Deep Yelping

Final Write Up

Title: Deep Yelping

Contributors:

Sara Syed, Abby Dichter, Cameron Wenzel, Micah Bruning

Introduction:

We are implementing a new idea using common sentiment analysis methodology. Our goal is to create a model that predicts whether a Yelp rating of a particular business is positive or negative given a corpus of text for each review. We will sample thousands of reviews for hundreds of restaurants. We aim to investigate the accuracy in predicting positive or negative ratings based on the sentiment of the reviews. In other words, we aim to first predict sentiments expressed through word patterns and evaluate whether certain sentiments can correctly predict the numerical rating associated with that review. This is a binary Classification problem as we are trying to classify restaurant reviews as positive or negative based on some overall sentiment from the text. Methodology: We implemented a Recurrent Neural Network in making our binary classifier.

In formatting our data, we read through a JSON file of yelp reviews and cleaned each review by removing punctuation and “stop words” -- neutral and repetitive words such as “the” and “for.” We then tokenized each review by every word and converted each word to some corresponding integer.

In the main model architecture, we utilize three linear layers, an LSTM layer and an embedding matrix. For the linear layers we specified ReLu activations after the first two layers and a Softmax activation after the last layer. The embedding matrix was created by using a pre-made text corpus of word embeddings. We converted every rating that is 3 or greater to be considered “positive,” represented by a 1, and all ratings under 3 to be “negative,” represented by a zero. We train our model in the typical fashion and utilize a Sparse Categorical Cross Entropy loss function for the model’s backpropagation.

Results:

After modifying our hyperparameters to be optimal, we were able to obtain an accuracy of 71.66%. This means that we were able to correctly predict whether a review was positive or negative nearly ¾ of the time. We regarded this as quite successful -- such accuracy gives us a good degree of confidence that our model is properly identifying words which are commonly associated with positive reviews.

Challenges:

A lot of the challenges we faced in our implementation revolved around hyperparameter optimization and effectively representing our data. The dataset we use is extremely large so when we began preprocessing the data we had to decide how much of the dataset we could reasonably load into our model without sacrificing sufficient training examples. Like most model implementations, we took a trial-and-error approach until we found a number of datapoints for our model that our computers could efficiently process. Our initial plan was to utilize a tree structure discussed in class to represent the text of the review and run a Recursive Neural Network on it. However, there were not any good libraries or packages to help deal with running Recursive Neural Nets on trees so we decided to keep the reviews in a more standard list format. In processing each review, we had to constantly tinker with the right number of words to select from the review and we found that 100 words gave us the best result.
Our model architecture was extremely finicky at first when it came to adjusting hyperparameters. Simply changing the number of examples by 100 or slightly modifying the hidden sizes of one of our linear layers had a drastic effect on the resulting accuracy. On the flip side, some improvements to our model barely had a positive impact on the results.

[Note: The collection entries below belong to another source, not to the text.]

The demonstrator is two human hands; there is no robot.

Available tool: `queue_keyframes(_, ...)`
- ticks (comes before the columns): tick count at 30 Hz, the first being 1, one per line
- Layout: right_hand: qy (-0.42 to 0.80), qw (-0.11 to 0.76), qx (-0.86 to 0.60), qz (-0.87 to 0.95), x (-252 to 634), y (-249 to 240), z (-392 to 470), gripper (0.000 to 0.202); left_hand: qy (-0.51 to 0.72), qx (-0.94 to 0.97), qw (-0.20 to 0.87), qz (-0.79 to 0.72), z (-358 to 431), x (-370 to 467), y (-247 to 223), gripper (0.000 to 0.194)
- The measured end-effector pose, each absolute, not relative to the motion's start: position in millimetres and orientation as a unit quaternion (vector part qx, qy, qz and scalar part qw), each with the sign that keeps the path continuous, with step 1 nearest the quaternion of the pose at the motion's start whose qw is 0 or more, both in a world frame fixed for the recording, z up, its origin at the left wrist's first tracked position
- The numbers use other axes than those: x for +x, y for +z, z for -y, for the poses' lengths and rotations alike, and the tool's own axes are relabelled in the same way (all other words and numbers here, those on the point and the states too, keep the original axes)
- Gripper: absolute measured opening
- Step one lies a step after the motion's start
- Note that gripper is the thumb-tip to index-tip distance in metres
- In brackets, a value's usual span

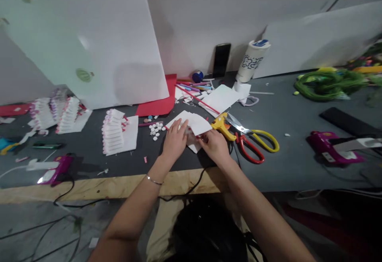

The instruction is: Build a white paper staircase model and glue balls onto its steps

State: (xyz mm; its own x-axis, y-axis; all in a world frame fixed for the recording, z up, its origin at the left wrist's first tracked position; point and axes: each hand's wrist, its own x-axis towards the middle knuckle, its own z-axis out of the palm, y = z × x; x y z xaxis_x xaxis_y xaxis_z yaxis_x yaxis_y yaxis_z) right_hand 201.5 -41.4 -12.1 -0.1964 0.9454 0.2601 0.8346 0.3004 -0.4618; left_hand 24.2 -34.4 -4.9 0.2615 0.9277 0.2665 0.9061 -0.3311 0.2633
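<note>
Both hands are at a small stack of white sheets [198, 124] near the table's front edge. My left hand [175, 139] lies on the left part of the sheets, palm down with its fingers spread. At their lower right, my right hand [214, 144] has its fingers pressed together around something small and reddish, too hidden to make out. Just right of the sheets lies a yellow glue gun [222, 127], beside scissors [252, 131] with one red and one yellow handle. Small white round pieces [156, 130] lie in a group left of my left hand.
White pads with rows of pink-tipped pieces [112, 134] stand on the left. Purple power strips [336, 150] sit at both sides. Behind are a phone [221, 60], a white cup [252, 61], red paper [158, 103] and a green wire coil [325, 85].
</note>
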Motion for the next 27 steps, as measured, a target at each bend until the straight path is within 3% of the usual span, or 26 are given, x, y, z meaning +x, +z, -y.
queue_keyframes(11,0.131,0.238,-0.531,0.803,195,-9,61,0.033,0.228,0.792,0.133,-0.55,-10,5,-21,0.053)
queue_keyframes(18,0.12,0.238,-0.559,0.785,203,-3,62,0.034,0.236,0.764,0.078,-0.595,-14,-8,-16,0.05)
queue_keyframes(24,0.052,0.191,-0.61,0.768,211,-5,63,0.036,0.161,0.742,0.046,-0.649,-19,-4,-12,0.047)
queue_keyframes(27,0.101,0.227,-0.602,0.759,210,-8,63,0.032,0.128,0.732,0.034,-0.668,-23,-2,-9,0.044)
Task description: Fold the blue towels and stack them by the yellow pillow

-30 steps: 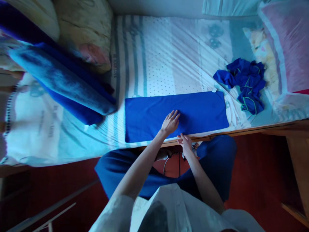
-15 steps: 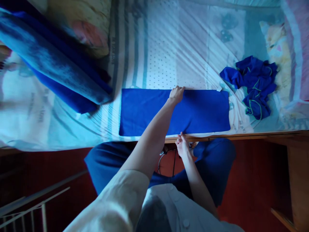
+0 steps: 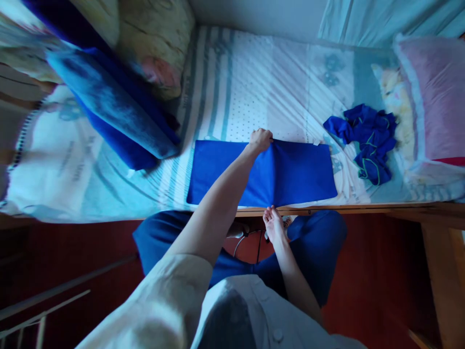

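Observation:
A folded blue cloth [image 3: 301, 169] lies along the front edge of the bed, with a raised crease down its middle. My left hand [image 3: 260, 139] reaches across it and pinches its far edge near the middle. At the near edge, opposite, my right hand [image 3: 273, 223] grips the cloth between its fingertips, palm turned up. The cloth is lifted slightly between the two hands, while both ends rest on the sheet. My left forearm hides part of the cloth's left half.
A crumpled blue cloth with green edging [image 3: 374, 140] lies to the right, beside a pink pillow [image 3: 441, 97]. Long blue folded fabric [image 3: 112, 102] rests at the left near a yellowish pillow [image 3: 156, 43]. The wooden bed edge [image 3: 363, 209] runs before my knees.
The cloth's middle has risen into a crease between my hands, and its ends have drawn inward. The view has shifted and shows more of the far side of the bed.

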`<act>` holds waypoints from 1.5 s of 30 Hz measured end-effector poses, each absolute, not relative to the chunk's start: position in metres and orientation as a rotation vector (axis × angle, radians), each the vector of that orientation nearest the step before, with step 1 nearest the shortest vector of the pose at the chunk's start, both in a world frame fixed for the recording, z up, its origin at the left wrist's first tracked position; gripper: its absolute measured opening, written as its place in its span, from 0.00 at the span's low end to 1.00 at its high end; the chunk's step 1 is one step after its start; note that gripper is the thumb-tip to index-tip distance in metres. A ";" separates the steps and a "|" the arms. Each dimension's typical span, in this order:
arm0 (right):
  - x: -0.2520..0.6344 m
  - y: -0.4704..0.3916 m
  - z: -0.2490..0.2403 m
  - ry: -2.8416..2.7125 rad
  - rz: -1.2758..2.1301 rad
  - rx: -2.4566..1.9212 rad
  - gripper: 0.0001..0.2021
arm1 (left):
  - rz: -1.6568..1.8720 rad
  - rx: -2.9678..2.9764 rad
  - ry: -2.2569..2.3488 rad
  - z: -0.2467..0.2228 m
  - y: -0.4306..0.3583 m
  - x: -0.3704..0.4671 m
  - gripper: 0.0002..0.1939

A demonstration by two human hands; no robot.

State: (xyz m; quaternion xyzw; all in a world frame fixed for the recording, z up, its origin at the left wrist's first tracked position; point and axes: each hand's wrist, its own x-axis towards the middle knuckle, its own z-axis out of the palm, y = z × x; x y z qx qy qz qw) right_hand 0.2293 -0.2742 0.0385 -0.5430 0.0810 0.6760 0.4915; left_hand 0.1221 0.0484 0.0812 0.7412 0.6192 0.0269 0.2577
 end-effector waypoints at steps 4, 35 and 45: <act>0.249 -0.287 0.058 0.074 1.651 -1.330 0.12 | 0.146 2.004 1.775 0.123 0.026 0.119 0.15; 0.411 -0.169 0.358 -1.093 0.740 -1.098 0.22 | 1.343 1.473 1.427 0.376 -0.110 0.034 0.28; 0.408 -0.175 0.369 -1.138 0.885 -1.024 0.15 | 1.530 1.196 1.387 0.386 -0.150 0.023 0.27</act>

The decision to remove “stop words,” for example, led to a minor increase in accuracy.
Similar to previous homework assignments, we ran into more syntax based problems that didn’t seem to make the most sense. For example, we utilized a lot of numpy functions in casting data types and formatting arrays. However, we were getting unusually low accuracies until we decided to rely primarily on tensorflow functions even for more trivial operations.

Reflection:

Overall we feel satisfied with how our project turned out. Although we weren’t able to implement a tree structure or create a multi-level classifier we believe the accuracy benchmark we reached given the uniqueness of the data is something to be proud of. The model somewhat worked in the way we expected it to. It accurately predicts whether or not a review is positive or negative, but it’s incredibly sensitive to adjustments to the data which we were not expecting. As mentioned in the challenges section, we had to make a few adjustments to our plans when it came to structuring the data. We had to pivot away from the tree-based structure to a more plain representation of the text. If we could do the project over again we would start earlier and find a way to implement a Recursive Neural Network. While we were proactive about our project we did not realize the sheer time that a Recursive Neural Network would take because of the lack of python libraries available to run an RvNN on a tree. Our biggest takeaways from the project was the difficulty of formatting raw data and the sensitivity of some model architectures. Moreover, even though our project wasn’t incredibly complex, we still felt a great deal of confidence in fully implementing our own project from scratch.

Introduction:

We are implementing a new idea using common sentiment analysis methodology. Our goal is to create a model that predicts each person’s numerical (1-5) rating of a particular restaurant on Yelp given a corpus of text for each review. We will sample thousands of reviews for hundreds of restaurants. We aim to investigate the consistency in predicting numerical ratings based on qualitative reviews. In other words, we aim to first predict sentiments expressed through word patterns and second evaluate whether certain sentiments can correctly predict the numerical rating associated with that review. This is a five class Classification problem as we are trying to classify restaurants ratings based on some overall sentiment from the text.

Challenges:

So far, preprocessing has been challenging, in that we have not previously tagged words in any way. We are currently looking into seeing if we can tag different parts of speech to make our model more similar to those which we had researched in our introduction to sentiment tracking. However, this is proving quite difficult. We are thinking about simply doing sentiment tracking on all the words in our Yelp! reviews, however we are concerned that this could cause a lot of noise in the data. This has been our biggest challenge to date and is the reason why preprocessing is taking us longer than we would have normally expected in a typical DL-project!

Insights:

At this moment, since we are still working through preprocessing, it is difficult to say what concrete results would be currently applicable. However, as was previously explained in the “Challenges” section of this document, we would say that our data may have a bit more noise than was previously expected in other sentiment-analysis situations, and so we may have to reduce our goals from the high goals we set in our initial proposal. This change will allow us to have more attainable results, since we did not foresee these preprocessing difficulties which we are currently working through!

Plan:

We need to dedicate more time towards successfully preprocessing the data for our sentiment analysis. We are thinking of using fewer categories of tagged words to make the sentiment analysis run smoother. We also need to learn more about the syntax of transforming our preprocessed data into a tree structure. We would like to do a bit more research on the type of tree structure that would be most conducive to efficient sentiment analysis. We are still considering how we want to measure success, and different ways to incorporate if our prediction was close, not just correct.